Judgment of the Court (First Chamber) of 12 February 2026.
VšĮ „Vilniaus tarptautinė mokykla“ v Valstybinė kalbos inspekcija.
Request for a preliminary ruling from the Lietuvos vyriausiasis administracinis teismas.
Reference for a preliminary ruling – Article 49 TFEU – Freedom of establishment – Scope – Economic activity – Recognition of professional qualifications – Directive 2005/36/EC – Article 53 – Knowledge of languages – National legislation laying down a requirement that teachers and the members of administrative staff in regular communication with the public and with the administrative authorities employed in a private educational institution are proficient in the official language – Article 4(2) TEU – National identity of a Member State – Protection and promotion of the official language of a Member State – Private educational institution delivering international education programmes – Necessity condition – Principle of proportionality – Requirement of proficiency in the official language with no possibility for exception or flexibility.
Case C-48/24.
ECLI identifier: ECLI:EU:C:2026:83
Provisional text
JUDGMENT OF THE COURT (First Chamber)
12 February 2026 (*)
( Reference for a preliminary ruling – Article 49 TFEU – Freedom of establishment – Scope – Economic activity – Recognition of professional qualifications – Directive 2005/36/EC – Article 53 – Knowledge of languages – National legislation laying down a requirement that teachers and the members of administrative staff in regular communication with the public and with the administrative authorities employed in a private educational institution are proficient in the official language – Article 4(2) TEU – National identity of a Member State – Protection and promotion of the official language of a Member State – Private educational institution delivering international education programmes – Necessity condition – Principle of proportionality – Requirement of proficiency in the official language with no possibility for exception or flexibility )
In Case C‑48/24,
REQUEST for a preliminary ruling under Article 267 TFEU from the Lietuvos vyriausiasis administracinis teismas (Supreme Administrative Court of Lithuania), made by decision of 24 January 2024, received at the Court on 25 January 2024, in the proceedings
VšĮ Vilniaus tarptautinė mokykla
v
Valstybinė kalbos inspekcija,
THE COURT (First Chamber),
composed of F. Biltgen, President of the Chamber, T. von Danwitz (Rapporteur), Vice-President of the Court, I. Ziemele, A. Kumin and S. Gervasoni, Judges,
Advocate General: N. Emiliou,
Registrar: A. Calot Escobar,
having regard to the written procedure,
after considering the observations submitted on behalf of:
– the Lithuanian Government, by K. Dieninis, S. Grigonis and V. Kazlauskaitė-Švenčionienė, acting as Agents,
– the Latvian Government, by J. Davidoviča, K. Pommere and S. Zābele, acting as Agents,
– the Netherlands Government, by E. M. M. Besselink and M. K. Bulterman, acting as Agents,
– the European Commission, by L. Armati, G. Meeßen and A. Steiblytė, acting as Agents,
after hearing the Opinion of the Advocate General at the sitting on 10 July 2025,
gives the following
Judgment
1 This request for a preliminary ruling concerns the interpretation of Article 49 TFEU and Article 53 of Directive 2005/36/EC of the European Parliament and of the Council of 7 September 2005 on the recognition of professional qualifications (OJ 2005 L 255, p. 22), as amended by Directive 2013/55/EU of the European Parliament and of the Council of 20 November 2013 (OJ 2013 L 354, p. 132) (‘Directive 2005/36’).

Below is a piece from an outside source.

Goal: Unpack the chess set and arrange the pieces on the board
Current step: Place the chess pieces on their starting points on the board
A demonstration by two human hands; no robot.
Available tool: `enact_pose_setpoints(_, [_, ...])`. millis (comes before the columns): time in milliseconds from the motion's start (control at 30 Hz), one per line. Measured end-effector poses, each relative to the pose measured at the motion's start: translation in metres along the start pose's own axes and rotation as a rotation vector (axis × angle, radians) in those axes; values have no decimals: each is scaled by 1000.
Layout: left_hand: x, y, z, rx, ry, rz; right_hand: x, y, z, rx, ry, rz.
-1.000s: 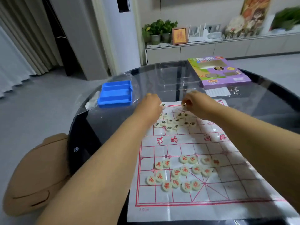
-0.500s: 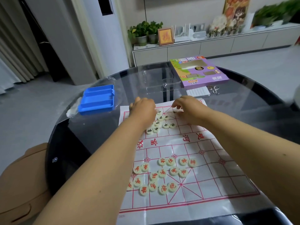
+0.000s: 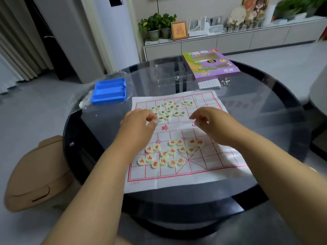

2 The request has been made in proceedings between VšĮ Vilniaus tarptautinė mokykla (Vilnius International School, Lithuania) (‘VTM’) and the Valstybinė kalbos inspekcija (National Language Inspectorate, Lithuania) (‘the VKI’) concerning the requirement imposed on VTM to ensure that its teachers and administrative staff pass an examination demonstrating a specific level of proficiency in Lithuanian.
Legal context
European Union law
3 Recital 26 of Directive 2013/55/EU of the European Parliament and of the Council of 20 November 2013 amending Directive 2005/36/EC on the recognition of professional qualifications and Regulation (EU) No 1024/2012 on administrative cooperation through the Internal Market Information System (‘the IMI Regulation’) (OJ 2013 L 354, p. 132) states as follows:
‘Directive 2005/36/EC already provides for the obligation for professionals to have the necessary language skills. The review of the application of that obligation has shown a need to clarify the role of competent authorities and employers, in particular in the interest of better ensuring patient safety. Competent authorities should be able to apply language controls after recognition of professional qualifications. It is important for professions that have patient safety implications in particular that language controls under Directive 2005/36/EC be applied before the professional accesses the profession in the host Member State. Language controls should however be reasonable and necessary for the professions in question and should not aim at excluding professionals from other Member States from the labour market in the host Member State. … Employers should also continue to play an important role in ascertaining the knowledge of languages necessary to carry out professional activities in their workplaces.’
4 The first subparagraph of Article 2(1) of Directive 2005/36 provides:
‘This Directive shall apply to all nationals of a Member State wishing to pursue a regulated profession in a Member State, including those belonging to the liberal professions, other than that in which they obtained their professional qualifications, on either a self-employed or employed basis.’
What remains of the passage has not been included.